Subscribe to the West Texas Talk podcast on iTunes.

Recently on West Texas Talk:

Thursday, Jul 11, 2019:
Fire In The Big Bend; Lance Scott Walker On Houston Rap

Gary Mitschke and Joe Pasqua (Diana Nguyen / Marfa Public Radio)

Gary Mitschke and Joe Pasqua

Gary Mitschke, Marfa’s Volunteer Fire Department Chief and Joe Pasqua, the Coordinator for the Alpine Region of the Texas A&M Forest Service talk to Diana Nguyen about volunteer fire departments in the region, fire conditions in the Big Bend, and preventative measures for property owners in vulnerable areas.


(University of Texas Press, 2018)

Lance Scott Walker

Later in the show, a re-broadcast of a conversation Nguyen had with writer Lance Scott Walker.

They spoke in late 2018 when Walker came through Marfa on his book tour for Houston Rap Tapes: An Oral History of Bayou City Hip-Hop.They talk about Houston rap and its far-reaching influence.

Walker is a Galveston native who lived in Houston for over a decade, where he wrote for The Houston Chronicle and Houston Press. He’s now based in New York and is currently working on a biography about DJ Screw.

Thursday, Jul 4, 2019:
Remembering Lonn Taylor; Filmmaker Ben Masters

Lonn Taylor at Marfa Public Radio (Sarah Vasquez)

Lonn Taylor

On this episode, we’re remembering the late historian Lonn Taylor.

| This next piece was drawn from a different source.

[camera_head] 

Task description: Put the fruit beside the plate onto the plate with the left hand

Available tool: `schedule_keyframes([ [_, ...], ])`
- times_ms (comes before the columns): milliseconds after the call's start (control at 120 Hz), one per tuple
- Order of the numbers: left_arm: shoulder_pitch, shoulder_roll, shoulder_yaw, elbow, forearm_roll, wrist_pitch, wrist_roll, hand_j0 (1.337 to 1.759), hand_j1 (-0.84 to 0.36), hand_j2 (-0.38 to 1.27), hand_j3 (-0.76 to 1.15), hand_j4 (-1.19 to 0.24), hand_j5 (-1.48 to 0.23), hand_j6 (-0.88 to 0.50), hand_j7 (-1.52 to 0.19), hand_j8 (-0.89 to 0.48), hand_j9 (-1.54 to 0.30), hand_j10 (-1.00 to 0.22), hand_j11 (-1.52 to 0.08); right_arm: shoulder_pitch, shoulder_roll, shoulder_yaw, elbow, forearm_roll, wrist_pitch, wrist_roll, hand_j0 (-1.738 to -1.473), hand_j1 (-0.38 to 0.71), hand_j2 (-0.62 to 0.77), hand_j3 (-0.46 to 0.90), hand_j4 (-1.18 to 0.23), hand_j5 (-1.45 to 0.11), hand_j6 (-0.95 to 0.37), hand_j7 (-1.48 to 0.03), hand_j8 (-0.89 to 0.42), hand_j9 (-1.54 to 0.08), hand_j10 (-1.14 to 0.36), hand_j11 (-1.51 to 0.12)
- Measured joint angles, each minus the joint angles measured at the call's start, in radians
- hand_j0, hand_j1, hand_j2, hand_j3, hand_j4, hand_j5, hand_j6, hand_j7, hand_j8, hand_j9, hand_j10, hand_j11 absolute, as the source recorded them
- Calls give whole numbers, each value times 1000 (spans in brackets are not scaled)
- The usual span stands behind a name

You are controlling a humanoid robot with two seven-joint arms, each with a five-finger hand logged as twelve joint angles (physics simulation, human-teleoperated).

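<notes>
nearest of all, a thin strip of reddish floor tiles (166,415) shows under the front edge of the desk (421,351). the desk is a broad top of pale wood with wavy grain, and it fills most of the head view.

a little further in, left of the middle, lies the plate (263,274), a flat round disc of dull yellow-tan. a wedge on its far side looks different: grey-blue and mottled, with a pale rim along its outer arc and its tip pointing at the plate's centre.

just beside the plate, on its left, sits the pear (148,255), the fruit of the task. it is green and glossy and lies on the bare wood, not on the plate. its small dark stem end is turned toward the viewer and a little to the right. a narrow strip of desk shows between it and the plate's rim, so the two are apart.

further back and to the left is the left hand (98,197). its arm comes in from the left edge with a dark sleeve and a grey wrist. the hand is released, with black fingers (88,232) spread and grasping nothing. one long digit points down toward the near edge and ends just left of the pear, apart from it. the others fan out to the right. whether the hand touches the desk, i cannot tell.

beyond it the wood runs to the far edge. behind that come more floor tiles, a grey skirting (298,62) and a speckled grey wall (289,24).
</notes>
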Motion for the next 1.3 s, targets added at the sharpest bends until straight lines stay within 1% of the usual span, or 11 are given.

Tom Michael, the founder of Marfa Public Radio, talks about the magic the Rambling Boy brought to the airwaves.

Then, you’ll hear an interview Diana Nguyen had with Taylor in April 2019 about his life and most recent book, Turning the Pages of Texas.

More interviews with Lonn Taylor:
February 16, 2012 – Lonn Taylor on Texas, My Texas: Musings of a Rambling Boy
December 19, 2012 – Maiya Keck and Lonn Taylor on holiday entertaining
August 12, 2013 – Lonn Taylor on Marfa history
September 10, 2014 – Lonn Taylor on The Colbert Report
April 25, 2019 – Lonn Taylor on Marfa for the Perplexed

You can find the Rambling Boy archive here.


Ben Masters (Courtesy of)

Ben Masters

Conservation filmmaker Ben Masters talks to Diana Nguyen about The River and the Wall.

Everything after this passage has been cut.